> _Task directions_
Set down the full listing exactly, character for character.

○ ○ ○ ○

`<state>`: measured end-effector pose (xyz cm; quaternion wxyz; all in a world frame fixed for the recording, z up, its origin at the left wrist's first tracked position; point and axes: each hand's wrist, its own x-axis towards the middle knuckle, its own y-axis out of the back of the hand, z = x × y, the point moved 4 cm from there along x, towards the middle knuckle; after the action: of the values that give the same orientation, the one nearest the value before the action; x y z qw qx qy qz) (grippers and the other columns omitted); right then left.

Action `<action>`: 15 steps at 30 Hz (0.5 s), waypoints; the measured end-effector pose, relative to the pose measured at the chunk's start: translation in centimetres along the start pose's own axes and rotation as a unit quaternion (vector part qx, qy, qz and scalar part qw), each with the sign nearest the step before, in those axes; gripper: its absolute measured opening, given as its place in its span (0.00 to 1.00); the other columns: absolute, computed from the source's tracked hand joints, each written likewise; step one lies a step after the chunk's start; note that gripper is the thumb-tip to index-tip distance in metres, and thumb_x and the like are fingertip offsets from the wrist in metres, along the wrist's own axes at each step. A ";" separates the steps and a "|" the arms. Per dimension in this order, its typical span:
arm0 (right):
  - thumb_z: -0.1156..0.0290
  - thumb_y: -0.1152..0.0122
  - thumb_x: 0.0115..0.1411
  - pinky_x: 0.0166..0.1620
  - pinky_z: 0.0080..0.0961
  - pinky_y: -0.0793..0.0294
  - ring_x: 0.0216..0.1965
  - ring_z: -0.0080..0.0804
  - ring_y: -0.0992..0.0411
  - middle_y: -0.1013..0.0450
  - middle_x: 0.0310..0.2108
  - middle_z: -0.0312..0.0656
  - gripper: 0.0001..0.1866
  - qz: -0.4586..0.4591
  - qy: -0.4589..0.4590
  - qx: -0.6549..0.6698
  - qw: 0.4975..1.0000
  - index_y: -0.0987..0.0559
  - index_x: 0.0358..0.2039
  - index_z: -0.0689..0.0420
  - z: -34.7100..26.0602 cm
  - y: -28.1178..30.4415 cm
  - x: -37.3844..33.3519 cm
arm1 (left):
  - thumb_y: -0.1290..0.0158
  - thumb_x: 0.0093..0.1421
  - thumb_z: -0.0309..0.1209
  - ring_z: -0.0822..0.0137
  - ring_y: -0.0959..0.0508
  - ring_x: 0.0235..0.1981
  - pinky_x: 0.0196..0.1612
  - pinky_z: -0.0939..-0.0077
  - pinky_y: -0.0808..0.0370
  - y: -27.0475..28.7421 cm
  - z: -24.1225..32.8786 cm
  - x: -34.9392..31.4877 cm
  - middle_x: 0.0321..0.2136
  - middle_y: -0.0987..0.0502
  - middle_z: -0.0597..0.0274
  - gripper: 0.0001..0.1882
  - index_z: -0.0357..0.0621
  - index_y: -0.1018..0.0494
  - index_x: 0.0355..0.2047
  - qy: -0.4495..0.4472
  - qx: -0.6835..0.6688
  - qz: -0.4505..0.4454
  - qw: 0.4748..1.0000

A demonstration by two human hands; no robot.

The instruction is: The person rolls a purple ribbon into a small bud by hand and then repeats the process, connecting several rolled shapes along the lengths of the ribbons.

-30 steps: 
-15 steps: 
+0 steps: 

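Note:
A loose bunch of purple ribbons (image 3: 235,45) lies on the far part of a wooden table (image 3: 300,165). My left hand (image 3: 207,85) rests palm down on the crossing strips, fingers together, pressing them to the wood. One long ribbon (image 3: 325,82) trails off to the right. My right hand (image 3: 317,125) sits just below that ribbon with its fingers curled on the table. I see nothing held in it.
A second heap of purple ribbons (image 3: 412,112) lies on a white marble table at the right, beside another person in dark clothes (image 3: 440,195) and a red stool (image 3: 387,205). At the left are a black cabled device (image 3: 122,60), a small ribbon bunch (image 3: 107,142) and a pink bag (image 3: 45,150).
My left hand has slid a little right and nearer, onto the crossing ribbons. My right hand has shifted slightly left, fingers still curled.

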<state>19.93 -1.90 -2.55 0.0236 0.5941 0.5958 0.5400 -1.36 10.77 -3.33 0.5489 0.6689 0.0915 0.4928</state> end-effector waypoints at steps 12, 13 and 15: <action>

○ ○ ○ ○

> _Completed exercise_
`<state>`: measured end-effector pose (xyz cm; quaternion wxyz; all in a world frame fixed for the recording, z up, its origin at the left wrist's first tracked position; point and axes: each hand's wrist, its own x-axis towards the middle knuckle, its own y-axis out of the back of the hand, z = x × y, the point moved 4 cm from there along x, towards the middle knuckle; after the action: of the values that give the same orientation, the one nearest the value before the action; x y z qw qx qy qz) (grippers and the other columns omitted); right then left.

Action `<action>`: 15 steps at 30 Hz (0.5 s), waypoints; the measured end-effector pose, relative to the pose measured at the chunk's start: translation in centimetres along the start pose's own axes and rotation as a unit quaternion (vector part qx, qy, qz and scalar part qw), each with the sign nearest the step before, in those axes; gripper: its absolute measured opening, given as its place in its span (0.00 to 1.00); the other columns: absolute, computed from the source's tracked hand joints, each written likewise; step one lies a step after the chunk's start; note that gripper is the thumb-tip to index-tip distance in metres, and thumb_x and the like are fingertip offsets from the wrist in metres, along the wrist's own axes at each step. A ";" separates the steps and a "|" the arms. Per dimension in this order, its typical span:
arm0 (right):
  - thumb_z: -0.1156..0.0290
  - thumb_y: -0.1152..0.0122
  - thumb_x: 0.0115..0.1411
  - pinky_x: 0.0166..0.1620
  - pinky_z: 0.0080..0.0961
  - pinky_y: -0.0793..0.0294
  - ring_x: 0.0216..0.1965
  - ring_z: -0.0080..0.0804
  - ring_y: -0.0992..0.0411
  - middle_y: -0.1013..0.0450
  - middle_x: 0.0310..0.2108
  - middle_z: -0.0312..0.0656
  - gripper: 0.0001..0.1866
  - qz: -0.4586..0.4591
  - qy: -0.4589..0.4590
  - qx: -0.6549..0.6698
  - qw: 0.4975..1.0000
  - index_y: -0.0987..0.0559
  - index_x: 0.0358..0.2039
  - index_z: -0.0689..0.0420
  - z: -34.7100..26.0602 cm
  - y: -28.1178..30.4415 cm
  - x: -37.3844..33.3519 cm
arm1 (left):
  - thumb_y: -0.1290..0.0158
  - thumb_x: 0.0093..0.1421
  - thumb_z: -0.0309..0.1209
  - ring_z: -0.0822..0.0137
  - ring_y: -0.0959..0.0508
  - ring_x: 0.0235..0.1981
  - pinky_x: 0.0196..0.1612
  - pinky_z: -0.0939..-0.0077
  - pinky_y: -0.0808..0.0370
  - y: -27.0475..28.7421 cm
  - z: -24.1225..32.8786 cm
  - x: -34.9392..31.4877 cm
  - middle_x: 0.0321..0.2136
  - middle_y: -0.0987..0.0502
  - middle_z: -0.0597..0.0274
  - gripper: 0.0001..0.1882
  - index_z: -0.0357..0.0621
  - index_y: -0.1018..0.0494
  - index_x: 0.0355..0.2047
  - qy: -0.4495..0.4472
  - qx: -0.6835..0.6688
  - qz: -0.4505..0.4454
  - qw: 0.4748..1.0000

A demonstration by two human hands; no robot.

The instruction is: The person rolls a purple ribbon into a small bud by hand and then repeats the process, connecting several rolled shapes along the lengths of the ribbons.

-30 steps: 
-15 steps: 
+0 steps: 

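Note:
A loose bunch of purple ribbons (image 3: 235,45) lies on the far part of a wooden table (image 3: 300,165). My left hand (image 3: 207,85) rests palm down on the crossing strips, fingers together, pressing them to the wood. One long ribbon (image 3: 325,82) trails off to the right. My right hand (image 3: 317,125) sits just below that ribbon with its fingers curled on the table. I see nothing held in it.
A second heap of purple ribbons (image 3: 412,112) lies on a white marble table at the right, beside another person in dark clothes (image 3: 440,195) and a red stool (image 3: 387,205). At the left are a black cabled device (image 3: 122,60), a small ribbon bunch (image 3: 107,142) and a pink bag (image 3: 45,150).
My left hand has slid a little right and nearer, onto the crossing ribbons. My right hand has shifted slightly left, fingers still curled.
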
<state>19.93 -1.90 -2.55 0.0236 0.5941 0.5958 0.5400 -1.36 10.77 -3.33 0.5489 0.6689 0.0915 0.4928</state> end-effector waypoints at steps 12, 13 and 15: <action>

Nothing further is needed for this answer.